President Javier Milei’s forthcoming labor reform initiative is rekindling enduring conflicts between the nation’s banking institutions and its rapidly expanding financial technology platforms. In a notable shift, salaried employees may have the option to direct their paychecks into either a virtual wallet or a traditional bank account, as indicated by an informed source. At present, the legal framework in Argentina restricts the receipt of direct deposits exclusively to banks. The legislation may provide advantages to firms such as Mercado Pago, the payment service of the e-commerce leader MercadoLibre, whereas conventional banking institutions like Santander, BBVA, and Banco Galicia could face repercussions. The government is set to unveil its labour reform proposal on December 9, coinciding with the eve of the new Congress’s official commencement. Nevertheless, this has not deterred industry associations representing both banks and fintechs from releasing conflicting statements that critique one another.
The banks asserted that fintechs represent riskier options for paychecks and pensions, contending that these entities are subject to less oversight from Argentine regulators. According to the statement, diverting a larger share of payroll flows to digital wallets would drain stable funding from banks, limit their capacity to lend to companies and households, and elevate financial-stability risks. The fintech group asserted that banks were attempting to safeguard a “captive business,” rather than prioritizing the interests of savers. According to a statement, digital accounts are overseen by Argentina’s Central Bank, ensuring that 100 percent of user funds are held in accounts that are separate from company assets.

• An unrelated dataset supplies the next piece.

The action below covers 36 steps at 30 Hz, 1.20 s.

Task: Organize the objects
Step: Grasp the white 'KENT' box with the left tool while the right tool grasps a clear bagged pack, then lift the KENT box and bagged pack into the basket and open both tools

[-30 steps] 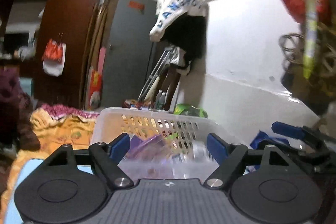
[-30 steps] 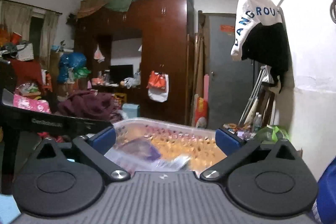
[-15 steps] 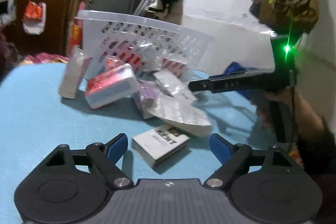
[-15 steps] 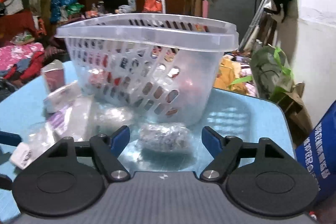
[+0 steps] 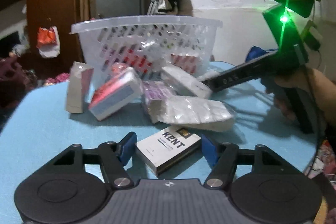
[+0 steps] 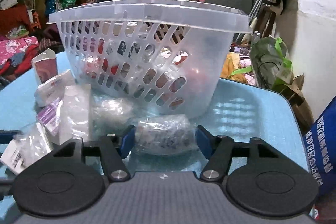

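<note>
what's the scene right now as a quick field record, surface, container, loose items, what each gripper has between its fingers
surface: blue table
container: clear perforated basket, upright on the table, items inside
loose items: wrapped packs and boxes piled against the basket's base
left gripper: fingers have just been closing around the KENT box, small gaps on both sides, not yet clamped
right gripper: fingers have just been closing on a plastic-wrapped bundle, pads at its sides; firm contact unclear

A light-blue tabletop (image 5: 42, 123) carries a clear perforated plastic basket (image 6: 147, 51) near its far edge. Wrapped packets (image 5: 195, 112) and a white Kent cigarette box (image 5: 168, 149) lie before it.
</note>
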Available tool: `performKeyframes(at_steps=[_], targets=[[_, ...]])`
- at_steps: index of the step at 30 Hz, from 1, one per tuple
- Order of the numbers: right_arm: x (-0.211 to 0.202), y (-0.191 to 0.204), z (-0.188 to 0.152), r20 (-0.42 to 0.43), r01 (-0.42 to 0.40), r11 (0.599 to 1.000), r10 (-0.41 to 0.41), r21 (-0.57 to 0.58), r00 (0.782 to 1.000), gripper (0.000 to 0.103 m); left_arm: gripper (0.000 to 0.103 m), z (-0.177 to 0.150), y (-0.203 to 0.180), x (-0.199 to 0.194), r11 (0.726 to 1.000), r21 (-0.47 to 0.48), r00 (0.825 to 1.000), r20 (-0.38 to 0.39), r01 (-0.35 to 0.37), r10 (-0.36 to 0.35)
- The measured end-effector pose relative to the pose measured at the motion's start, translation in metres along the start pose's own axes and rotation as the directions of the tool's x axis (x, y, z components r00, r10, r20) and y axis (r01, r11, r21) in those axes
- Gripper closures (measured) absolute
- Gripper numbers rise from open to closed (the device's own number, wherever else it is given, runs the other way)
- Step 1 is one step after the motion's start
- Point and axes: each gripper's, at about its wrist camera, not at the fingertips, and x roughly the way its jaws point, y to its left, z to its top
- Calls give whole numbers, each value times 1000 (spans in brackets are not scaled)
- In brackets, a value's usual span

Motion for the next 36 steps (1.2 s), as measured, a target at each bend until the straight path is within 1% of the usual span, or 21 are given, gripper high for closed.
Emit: performKeyframes(at_steps=[2, 4, 7, 12, 15, 18, 21, 26, 30, 32, 34, 35, 36], targets=[[-2, 1, -1, 6, 12, 1000, -12, -4, 1000, 38, 34, -2, 5, -3, 1000, -23, 999, 25, 21, -20], [-4, 3, -1, 23, 22, 1000, -21, -10, 1000, 39, 34, -7, 9, -10, 999, -31, 998, 61, 27, -25], [-16, 1, -4, 86, 33, 999, -33, 2, 996, 39, 34, -14, 16, -19, 998, -58, 994, 105, 20, -13], [-31, -10, -7, 181, 11, 998, -23, 66, 983, 39, 34, -17, 33, -32, 992, -127, 987, 162, 9, 12], [-38, -11, -9, 224, -17, 998, 1, 67, 974, 39, 34, -15, 39, -38, 988, -152, 980, 197, 5, 26], [-42, -7, -10, 253, -13, 999, 0, 52, 967, 39, 34, -14, 41, -41, 989, -150, 975, 217, -5, 38], [-43, -7, -10, 270, -28, 998, 11, 58, 963, 39, 34, -15, 45, -39, 988, -156, 975, 222, 10, 25], [-49, -15, -13, 317, -66, 992, 31, 103, 948, 39, 34, -15, 48, -40, 987, -158, 970, 244, 22, 18], [-53, -12, -15, 344, -70, 993, 35, 91, 938, 39, 34, -15, 47, -45, 988, -151, 963, 270, 26, 16], [-58, -9, -18, 383, -59, 995, 25, 76, 923, 39, 34, -13, 46, -48, 989, -146, 958, 286, 29, 14], [-64, -6, -21, 419, -56, 997, 25, 61, 908, 39, 34, -7, 46, -52, 992, -122, 953, 302, 23, 15], [-67, -5, -23, 441, -50, 997, 21, 55, 897, 39, 34, 1, 46, -55, 994, -111, 950, 313, 18, 18], [-73, -4, -26, 474, -55, 997, 22, 56, 880, 39, 34, 9, 47, -58, 995, -101, 944, 329, 12, 22]])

Notably, there has never been an instance where a licensed payments provider has failed to return clients’ money. The Ministry of Deregulation and State Transformation, led by Milei and responsible for the ongoing reform initiatives, did not provide a response to a request for comment.
The ongoing dispute illustrates the wider tensions present throughout Latin America, where swiftly growing fintech companies are attempting to penetrate markets traditionally controlled by banks. In Mexico, numerous digital lenders are competing to obtain full banking licenses to provide payroll products. This contrasts with Argentina’s plan, which may allow digital wallets to receive salaries without the necessity of first entering the formal banking system. Should the measure receive approval, it is anticipated to reduce the deposit pool that banks in Argentina have depended on for many years, according to industry observers. Despite the fact that checking accounts in the country typically provide minimal to no interest on deposits, numerous fintech platforms are offering interest rates approximately at 25 percent, which is close to the prevailing inflation rate.
This is not the inaugural instance of the two parties engaging in confrontation. In recent years, banks have leveled accusations against Mercado Pago, citing “abusive conduct” in relation to QR payments. Months later, Mercado Pago asserted that banks were functioning as a “cartel.”